Bablar    Konular    Numaralar  

EDEB BAHSİ

<< 4816 >>

NUMARALI HADİS-İ ŞERİF:

 

حَدَّثَنَا مُسَدَّدٌ حَدَّثَنَا بِشْرٌ يَعْنِي ابْنَ الْمُفَضَّلِ حَدَّثَنَا عَبْدُ الرَّحْمَنِ بْنُ إِسْحَقَ عَنْ سَعِيدٍ الْمَقْبُرِيِّ عَنْ أَبِي هُرَيْرَةَ عَنْ النَّبِيِّ صَلَّى اللَّهُ عَلَيْهِ وَسَلَّمَ فِي هَذِهِ الْقِصَّةِ قَالَ وَإِرْشَادُ السَّبِيلِ

 

Ebu Hureyre (r.a.), şu (bir önceki 4815. hadiste söz konusu edilen) hâdiseye ilaveten Nebi (s.a.v.)'den (şu sözü de) rivayet etmiştir:

 

"(Yolun haklarından biri de yolunu şaşıranlara): yol göstermektir."

 

 

İzah:

Bu hadis-i şerif, mecburiyet hasıl olduğu zaman yolların hakkı olan hizmetler görülmek şartıyla yollarda oturmanın caiz olduğunu, aksi takdirde yollarda oturmanın caiz olmadığını ifâde etmektedir.

 

Hadis-i şerifte yolların hakkı, şöyle sıralanmaktadır:

 

1. Gözü bakılması haram olan şeylerden korumak.
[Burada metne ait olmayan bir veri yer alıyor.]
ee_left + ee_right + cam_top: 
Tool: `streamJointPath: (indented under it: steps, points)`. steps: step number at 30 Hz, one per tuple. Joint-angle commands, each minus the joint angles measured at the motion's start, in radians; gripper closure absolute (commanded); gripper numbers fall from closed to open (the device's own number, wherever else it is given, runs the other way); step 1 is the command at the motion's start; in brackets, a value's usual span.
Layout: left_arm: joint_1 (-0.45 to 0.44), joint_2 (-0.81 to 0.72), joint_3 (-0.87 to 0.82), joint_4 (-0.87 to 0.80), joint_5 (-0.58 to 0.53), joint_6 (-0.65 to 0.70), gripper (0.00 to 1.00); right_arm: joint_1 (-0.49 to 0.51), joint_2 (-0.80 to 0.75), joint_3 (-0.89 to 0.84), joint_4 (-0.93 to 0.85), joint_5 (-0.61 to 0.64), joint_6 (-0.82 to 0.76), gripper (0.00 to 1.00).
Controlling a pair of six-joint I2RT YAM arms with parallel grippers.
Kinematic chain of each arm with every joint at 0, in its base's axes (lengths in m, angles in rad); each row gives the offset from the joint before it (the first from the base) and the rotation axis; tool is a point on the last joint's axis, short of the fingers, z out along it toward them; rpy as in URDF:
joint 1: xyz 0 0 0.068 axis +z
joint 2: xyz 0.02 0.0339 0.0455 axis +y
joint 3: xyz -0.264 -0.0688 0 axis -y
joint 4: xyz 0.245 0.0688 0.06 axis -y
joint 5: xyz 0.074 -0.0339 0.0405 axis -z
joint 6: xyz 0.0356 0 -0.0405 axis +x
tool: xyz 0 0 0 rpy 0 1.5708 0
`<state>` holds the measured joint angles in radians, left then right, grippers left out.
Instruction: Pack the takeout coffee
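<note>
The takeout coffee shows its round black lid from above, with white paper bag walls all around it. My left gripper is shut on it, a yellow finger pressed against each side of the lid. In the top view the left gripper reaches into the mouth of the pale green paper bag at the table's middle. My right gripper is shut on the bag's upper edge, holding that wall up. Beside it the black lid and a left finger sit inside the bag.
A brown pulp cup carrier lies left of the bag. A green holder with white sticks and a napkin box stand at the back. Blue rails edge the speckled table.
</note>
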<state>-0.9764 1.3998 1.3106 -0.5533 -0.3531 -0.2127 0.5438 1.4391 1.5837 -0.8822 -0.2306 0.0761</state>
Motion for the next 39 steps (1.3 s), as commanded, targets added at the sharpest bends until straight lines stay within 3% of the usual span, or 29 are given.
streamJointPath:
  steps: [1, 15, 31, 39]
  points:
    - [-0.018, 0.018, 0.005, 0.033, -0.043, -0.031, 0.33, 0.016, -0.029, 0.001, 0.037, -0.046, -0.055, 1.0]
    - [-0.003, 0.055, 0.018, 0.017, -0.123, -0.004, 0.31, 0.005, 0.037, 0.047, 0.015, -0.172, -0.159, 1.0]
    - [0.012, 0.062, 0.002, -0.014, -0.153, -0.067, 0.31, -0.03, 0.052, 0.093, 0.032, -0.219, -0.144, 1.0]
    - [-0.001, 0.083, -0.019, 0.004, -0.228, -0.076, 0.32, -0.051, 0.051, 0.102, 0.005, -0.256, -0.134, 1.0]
Bediüzzaman Said Nursî hazretlerinin de ifade ettiği gibi, mânevi âlemimizden bu dünyaya açılmış pencereler durumunda olan gözler, harama bakmakla kirlenir. Do-layısı ile manevi alemimizle bu dünyamız arasındaki irtibatımıza gölge

 

düşmüş olur.

 

2. Gelip geçenleri rahatsız etmekten sakınmak. Yoldan gelip geçenleri

 

rahatsız etmek, onlara sataşmakla olabileceği gibi, trafiğin geçişini engel­lemek, insanları rahatsız edecek şekilde yüksek sesle konuşmak, yollara kavun, karpuz v.b. kabuğu atmakla da olur.

 

3. Selâm almak: Bilindiği gibi selâm vermek sünnettir. Selam almak ise farzdır.

 

Her ne kadar genelde farzı işlemek sünneti işlemekten faziletli ise de bu mevzuda sünneti işlemek farzı işlemeten daha faziletlidir.

 

Aynı zamanda selamı almayan, üzerine düşen bir farz görevini yerine getirmemiş olur. Dolayisıyle bir farz görevini terk etmenin vebalini yük­lenir.

 

4. İyiliğe çağırıp kötülükten sakındırmaktır.

 

Yola oturan bir kimse yolun hakkını verebilmek için mutlaka orada bu görevi yapmakla* mükelleftir. Ulema: "İçinizden iyiliğe çağıran, kötü­lükten sakındıran bir ceaat bulunsun."[Al-i imran 104] âyet-i kerimesine dayanarak emr-i bilmaruf, nehy-i anilmünker görevini yerine getirmenin farz-i kifaye olduğunu söylemişlerdir.[Gazzali, İhya, 1,303.]

 

Tirmizi'nin Ebu Huzeyfe (r.a.)'den rivayet ettiği bir hadis-i şerifte ifa­de edildiğine göre, Resul-i Zîşan efendimiz şöyle buyurmuşlardır: "Al­lah'a yemin ederim ki ya iyiliği emredip kötülükten sakındırırsınız, yahut da Allah üzerinize, kendi katından bir azab gönderir de sonra bir daha ettiğiniz dualar kabul edilmez."

 

Bu mevzu ile ilgili kitaplarda açıklandığı üzere, genellikle yollarda karşılaşılan emr-i bilmaruf nehy-i anilmünker konusu teşkil edecek hâdi­seler şunlardır:

 

a. Gelip geçenleri rahatsız edecek şekilde yolları tezgâh, yapı, yük v.s. ile işgal etmek,

 

b. Yol üzerinde hayvan boğazlamak,

 

c. Hayvanlara fazla yük versek. 

 

d. Karpuz, kavun vb. kabuğu atmak,

 

e. Kanalizasyon akıntılarını, pis su kanallarını yola tevcih etmek,

 

5. Yolu şaşırmış olan kimselere, yol göstermek. Nitekim bir hadis-i şe­rifte: "Süt veya gümüş bağışında bulunan, ya da yol gösteren kişiye köle âzad etmiş gibi ecir vardır" buyurulmuştur.[Tirmizî, birr]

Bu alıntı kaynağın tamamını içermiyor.